Spiropoulos K, Prodromaki E, Tsapanos V
Division of Pulmonology, Department of Obstetrics and Gynecology, University of Patras Medical School, Patras, Greece.
Gynecol Obstet Invest. 2004;58(1):22-5. doi: 10.1159/000077349. Epub 2004 Mar 15.
The body position may have an effect on gas exchange though the magnitude of this effect has not been studied thoroughly during the three trimesters of pregnancy.
This study analyzes the effect of body position change on arterial oxygen tension (PaO2) and arterial carbon dioxide tension (PaCO2) in healthy pregnant women.
We examined 21 lung healthy pregnant women at the end of the first, second and third trimester of pregnancy. Blood was drawn from the radial artery first in the sitting and subsequently in the supine position. Peak expiratory flow rate was determined as well.

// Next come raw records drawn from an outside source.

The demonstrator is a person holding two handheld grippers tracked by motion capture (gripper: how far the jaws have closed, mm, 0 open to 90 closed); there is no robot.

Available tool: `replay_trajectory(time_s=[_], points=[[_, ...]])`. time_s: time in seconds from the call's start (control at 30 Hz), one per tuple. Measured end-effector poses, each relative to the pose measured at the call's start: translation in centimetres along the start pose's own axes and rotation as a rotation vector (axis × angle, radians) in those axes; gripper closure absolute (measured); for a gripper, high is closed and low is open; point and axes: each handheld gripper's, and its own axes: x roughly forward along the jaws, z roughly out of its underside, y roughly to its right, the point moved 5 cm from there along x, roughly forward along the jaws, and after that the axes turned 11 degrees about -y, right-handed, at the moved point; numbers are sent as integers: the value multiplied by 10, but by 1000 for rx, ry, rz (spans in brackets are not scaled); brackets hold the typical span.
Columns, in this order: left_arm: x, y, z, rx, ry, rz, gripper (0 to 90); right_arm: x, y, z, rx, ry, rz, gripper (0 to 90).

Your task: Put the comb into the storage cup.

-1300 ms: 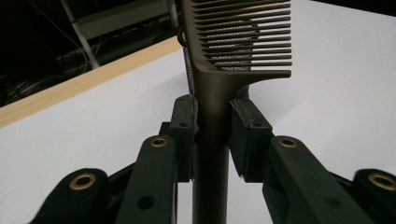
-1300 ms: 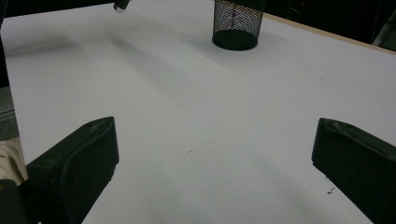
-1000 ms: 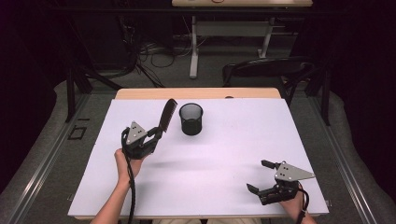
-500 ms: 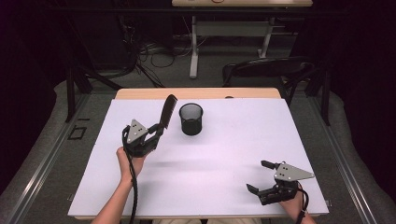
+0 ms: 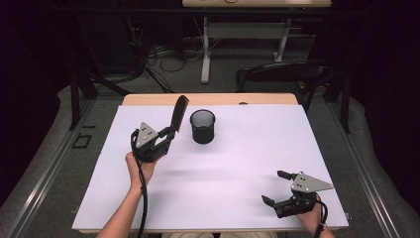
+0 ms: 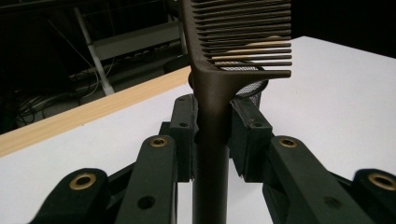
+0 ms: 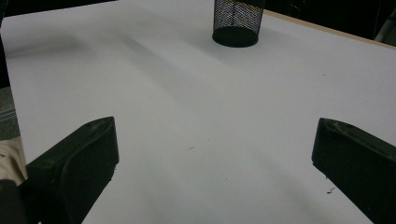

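A dark comb (image 5: 179, 111) stands nearly upright in my left gripper (image 5: 167, 135), which is shut on its handle, a little left of a black mesh cup (image 5: 203, 126). In the left gripper view the comb (image 6: 219, 84) rises between the two pads (image 6: 183, 135), its teeth pointing right, with the mesh cup (image 6: 252, 88) just behind it. My right gripper (image 5: 276, 188) rests low near the table's front right corner, jaws wide open with nothing between them. The right gripper view shows the mesh cup (image 7: 236, 21) far ahead on the white sheet.
The table (image 5: 237, 163) is covered by a white sheet, with a wooden strip (image 5: 213, 99) along its far edge. A dark chair (image 5: 282, 74) stands behind the table at the right. Cables and a desk frame lie on the floor beyond.
The left gripper with the comb has shifted slightly toward the mesh cup. The right gripper has stayed where it was.
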Motion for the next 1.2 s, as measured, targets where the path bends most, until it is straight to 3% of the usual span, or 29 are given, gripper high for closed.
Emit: replay_trajectory(time_s=[1.2], points=[[10,-8,-36,-27,50,-14,721,0,0,1,3,-6,2,3]])
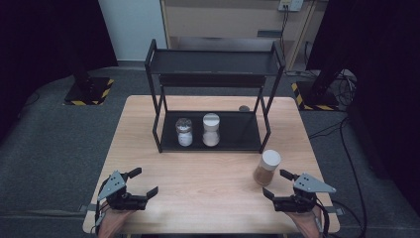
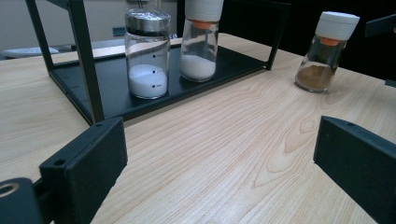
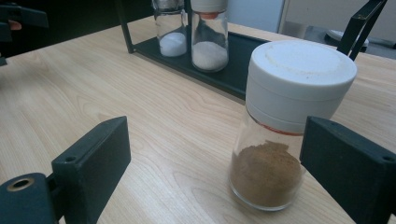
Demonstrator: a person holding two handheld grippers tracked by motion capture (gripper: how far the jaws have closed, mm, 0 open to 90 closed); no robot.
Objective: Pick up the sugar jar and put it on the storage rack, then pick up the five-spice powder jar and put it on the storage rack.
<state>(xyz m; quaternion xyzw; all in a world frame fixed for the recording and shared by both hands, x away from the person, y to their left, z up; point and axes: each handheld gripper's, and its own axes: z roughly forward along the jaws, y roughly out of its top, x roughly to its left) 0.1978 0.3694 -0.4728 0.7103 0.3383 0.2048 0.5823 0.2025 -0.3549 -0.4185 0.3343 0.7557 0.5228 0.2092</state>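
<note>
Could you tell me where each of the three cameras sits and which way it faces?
High view: above the person's side of the table, looking forward and down at the black rack; forearms, left gripper and right gripper enter from the bottom.
Left gripper view: low on the left gripper, facing the rack across the table; its open jaws frame bare wood.
Right gripper view: on the right gripper, facing the brown-powder jar close ahead, jaws open.
Shared: both gripper views show that jar and the two white-powder jars.
</note>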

No statistically significant difference was detected between the mean values of PaO2 in the supine and in the sitting position at the end of the first trimester. On the contrary, at the end of the second trimester the mean value of PaO2 in the supine position was 92.39 +/- 1.95 mm Hg, while in the sitting position the mean PaO2 was 96.56 +/- 1.83 mm Hg (p < 0.001). At the end of the third trimester the mean PaO2 in the supine position was 90.48 +/- 2.91 mm Hg while in the sitting position the mean PaO2 was 97.48 +/- 1.46 mm Hg (p < 0.001).
According to our data we conclude that the statistically significant difference in PaO2 in the sitting and supine positions clearly shows that the position needs to be considered both when attempting to establish reference values and when evaluating gas tensions at the end of pregnancy.